Pilots in fatal Osprey crash in Morocco face possible loss of flight status
The Daily News, Jacksonville, N.C.
JACKSONVILLE, N.C. — The pilot and copilot of an MV-22 Osprey crash in Morocco that killed two New River Marines earlier this year could be facing loss of flight status or conditional changes to flight status, Marine Corps officials said Friday.
The II Marine Expeditionary Force investigation into the plane crash that killed New River Cpls. Robby Reyes and Derek Kerns, both MV-22 crew chiefs, revealed that the aircraft did not suffer from mechanical or material failures nor any problems with the safety features of the plane, leaving operator error as the only other explanation, according to Marine Corps officials.
Lt. Gen. Robert Schmittel, deputy commandant of Marine Corps Aviation, explained to reporters in a press briefing at the Pentagon Friday that when it came time to land the Osprey, the pilots decided not to land in the designated landing zone because there were people, vehicles and multiple structures inside the zone.
As a result, they turned away from the landing zone, which put the wind at the tail of the plane instead of in the front. The wind blowing somewhere between 15 and 27 knots eventually caused the nose to dip down, he said. Because the pilots had chosen to fly the Osprey like an airplane instead of a helicopter, which is one of the most notable abilities of the aircraft, the nacelles were down and were unable to lift the nose of the airplane with the wind blowing so heavily, resulting in a literal downward spiral toward the ground and the eventual crash that killed the two crew chiefs, who were in the back of the plane, and injured both pilots.
“One of the things that could have been done is if the airplane had been flown like a helicopter and they’d left the propellers up until they had enough forward speed to override the tailwind (they wouldn’t have crashed),” Schmittel said in the briefing, while adding that another Osprey pilot with more flight hours had recently flown a similar maneuver with no problems.
However, Schmittel added, “these are very good pilots that end up in these airplanes...(The pilot who crashed) did not have as much as experience as the other one did, but exactly how much that contributed, it would be hard for me to tell.”
In an address clearly dedicated to the media present from Japan, which has recently been scrutinizing the Osprey’s abilities since the plane is currently being deployed to that country, Schmittel stressed that mechanical failure was not to blame.
“It’s now flown over 130,000 hours and it’s on its 13th combat deployment,” he said. “We believe it is a solid and safe airplane. I am committed to doing all that I can to keep this kind of mishap from occurring again.”

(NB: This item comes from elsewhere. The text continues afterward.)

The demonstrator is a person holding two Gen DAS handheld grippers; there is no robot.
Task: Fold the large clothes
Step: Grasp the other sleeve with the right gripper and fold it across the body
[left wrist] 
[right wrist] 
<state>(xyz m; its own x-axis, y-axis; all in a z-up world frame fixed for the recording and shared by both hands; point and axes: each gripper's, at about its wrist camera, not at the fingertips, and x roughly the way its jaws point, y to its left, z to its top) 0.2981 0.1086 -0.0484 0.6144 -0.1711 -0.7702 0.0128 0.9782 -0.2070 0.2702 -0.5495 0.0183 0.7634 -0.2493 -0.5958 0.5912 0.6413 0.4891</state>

Schmittel said the Marine Corps has begun taking action already by briefing all MV-22 pilots on the incident, and they plan to take more action in the future by revising the pilot manual to specifically include the Morocco incident along with instructions on how the pilots should handle a similar situation.
The fate of the pilots and their flight status will not be determined until a field flight performance board convenes when the pilots have fully recovered from the injuries. When the pilots are well enough to sit on the board, a thorough investigation into the pilot’s actions on the day of the crash will begin, Schmittel said.